Epidemiological modeling to improve management strategies:
Historically, S. sclerotiorum apothecia and SSR incidence were both spatially aggregated and correlated within sectors of soybean fields (Boland and Hall, 1988b). More recently, the distribution of SSR has been correlated with apothecia in both canola (Qandah and del Rio Mendoza 2012) and soybean (Wegulo et al., 2000). In both studies, disease incidence decreased as distance from apothecial inoculum sources increased. Furthermore, ascospores were deposited near the apothecia within soybean fields (Wegulo et al., 2000), which supports the relationship between apothecia and disease. Sclerotial load, determined by intensive soil sampling, was not found to describe white mold incidence in bean fields (McDonald and Boland, 2004). Apothecial presence, therefore, is a promising candidate to use for SSR risk assessment in soybean fields. In the Great Lakes region, Willbur et al. (2018a) combined much of this prior knowledge of SSR in other crops, with new data to develop SSR risk models using environmental parameters including maximum temperature, mean relative humidity, and maximum wind speed to predict apothecial presence. Models were used in a set of subsequent field validation experiments to test accuracy of prediction of end-of-season disease levels. In those validation efforts in Wisconsin, Iowa, and Michigan models predicted SSR over 80% of the time (Willbur et al., 2018b).

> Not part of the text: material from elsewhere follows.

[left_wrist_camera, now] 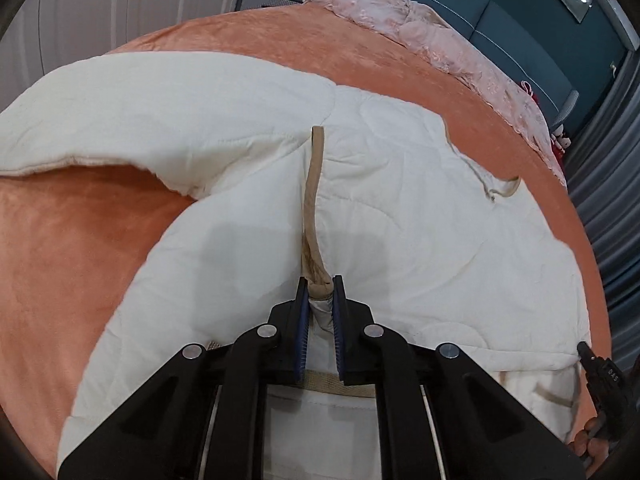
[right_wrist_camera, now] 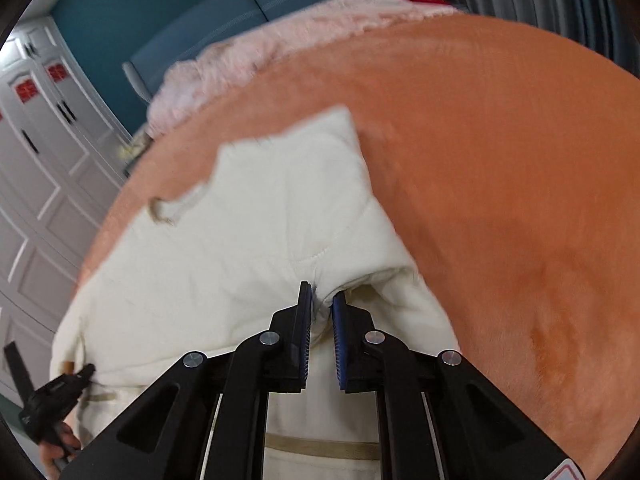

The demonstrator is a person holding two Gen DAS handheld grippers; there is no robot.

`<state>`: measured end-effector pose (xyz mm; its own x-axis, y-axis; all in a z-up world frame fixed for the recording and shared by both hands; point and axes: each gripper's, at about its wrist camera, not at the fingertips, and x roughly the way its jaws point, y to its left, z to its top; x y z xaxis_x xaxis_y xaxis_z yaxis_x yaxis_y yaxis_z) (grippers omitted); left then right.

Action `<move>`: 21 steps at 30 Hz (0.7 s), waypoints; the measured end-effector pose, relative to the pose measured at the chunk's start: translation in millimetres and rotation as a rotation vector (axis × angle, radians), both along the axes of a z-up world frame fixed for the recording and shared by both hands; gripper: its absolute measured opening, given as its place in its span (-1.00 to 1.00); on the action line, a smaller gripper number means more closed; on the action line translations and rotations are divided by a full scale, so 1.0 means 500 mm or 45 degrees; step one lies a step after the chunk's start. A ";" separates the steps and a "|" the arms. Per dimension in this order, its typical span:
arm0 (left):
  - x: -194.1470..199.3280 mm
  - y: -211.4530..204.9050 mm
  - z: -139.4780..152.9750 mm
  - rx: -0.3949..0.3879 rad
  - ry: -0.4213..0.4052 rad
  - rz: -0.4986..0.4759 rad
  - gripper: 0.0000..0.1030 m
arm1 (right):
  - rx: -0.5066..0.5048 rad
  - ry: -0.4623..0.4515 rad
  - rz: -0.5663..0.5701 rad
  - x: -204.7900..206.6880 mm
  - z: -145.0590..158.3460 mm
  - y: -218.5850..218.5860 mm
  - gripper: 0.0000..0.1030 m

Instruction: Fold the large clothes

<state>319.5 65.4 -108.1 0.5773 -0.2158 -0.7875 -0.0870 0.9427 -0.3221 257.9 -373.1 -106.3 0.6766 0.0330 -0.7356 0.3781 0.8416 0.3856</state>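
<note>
the cream coat (left_wrist_camera: pixel 400 208) lies spread across the orange bed (left_wrist_camera: pixel 80 248), one sleeve (left_wrist_camera: pixel 132 120) flung out to the side. the left gripper (left_wrist_camera: pixel 320 292) is pinching the coat's tan trim (left_wrist_camera: pixel 311 200) together with a bit of cream cloth, and the right gripper (right_wrist_camera: pixel 322 308) is pressed onto a bunched fold of the padded fabric near the coat's other edge. both pinches look shallow: the left one sits mostly on the narrow trim, so a firm pull could slide the strip out of the pads or stretch it rather than carry the coat. the right one holds only a ridge of thick quilting, which may pop free under the coat's weight. the plush bed would drag on the fabric, and uneven lifting would skew the fold or leave the loose sleeve trailing outside it.
</note>
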 end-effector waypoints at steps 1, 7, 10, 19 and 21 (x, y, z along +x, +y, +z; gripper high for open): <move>-0.001 -0.004 -0.002 0.016 -0.010 -0.005 -0.80 | -0.010 0.022 0.001 0.001 -0.011 0.002 -0.82; -0.013 -0.025 -0.020 0.094 -0.096 -0.013 -0.76 | -0.229 0.110 0.014 0.018 -0.024 0.052 -0.72; -0.016 -0.030 -0.021 0.115 -0.122 -0.014 -0.75 | -0.324 0.117 -0.046 0.000 0.003 0.067 -0.66; -0.021 -0.040 -0.020 0.144 -0.149 -0.018 -0.74 | -0.402 -0.065 0.249 0.007 0.094 0.297 -0.56; -0.020 -0.040 -0.020 0.137 -0.150 -0.017 -0.74 | -0.363 -0.017 0.317 0.031 0.064 0.331 -0.56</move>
<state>309.3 45.3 -118.3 0.6645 -0.1420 -0.7337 -0.0419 0.9732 -0.2262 273.3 -207.5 -74.5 0.6833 -0.0075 -0.7301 0.1450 0.9814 0.1257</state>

Furthermore, sources of weather data were tested, including data from an open-source weather provider, darksky.net. Weather from this source were nearly as accurate as weather from on-site weather stations (Willbur et al., 2018b). Plant phenology information and canopy and row-spacing parameters have subsequently been combined with these prediction models into a smartphone application that can be used anywhere to predict the risk of apothecial presence during the soybean bloom period. Thus, timely fungicide applications can be made if weather is conducive or fungicide sprays can be saved if favorable conditions do not exist before and during bloom. The smartphone application is available on the Android and iPhone platforms and is called Sporecaster.